5. Cluster Analysis with HDBSCAN¶
HDBSCAN is a hierarchical clustering algorithm, that extracts it's clusters based in the stability of clusters. This algorithm will help us recognize the cluster patterns from the data points returned by the T-SNE algorithm.

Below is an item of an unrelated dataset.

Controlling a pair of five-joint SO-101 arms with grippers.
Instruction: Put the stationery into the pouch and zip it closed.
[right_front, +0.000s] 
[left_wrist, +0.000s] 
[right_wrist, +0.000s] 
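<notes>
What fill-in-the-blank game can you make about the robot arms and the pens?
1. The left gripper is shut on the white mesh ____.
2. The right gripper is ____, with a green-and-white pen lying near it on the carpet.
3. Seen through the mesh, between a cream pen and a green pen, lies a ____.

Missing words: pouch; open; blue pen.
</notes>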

Note: The follow code's parameters have been tuned and optimized for this use case. We highly recommend you try different parameter settings to optimize the algorithm for your use case. For more information on HDBSCAN follow this link: https://hdbscan.readthedocs.io/en/latest/how_hdbscan_works.html
hdbscan = HDBSCAN(
min_cluster_size=200,
min_samples=10,
max_cluster_size=1000,
cluster_selection_epsilon=0.0,
cluster_selection_method="leaf",
)
hdbscan.fit(df_tsne2d.values)
n_class = len(np.unique(hdbscan.labels_))
print("Number of clusters:", n_class)
Number of clusters: 15
hdbscan.labels_
array([ 5, -1, 2, ..., 8, -1, 9])
5.1 Create labels for each cluster¶
The HDBSCAN algorithm returns cluster labels as codes (i.e. -1, 0, 1, 2, 3, ...).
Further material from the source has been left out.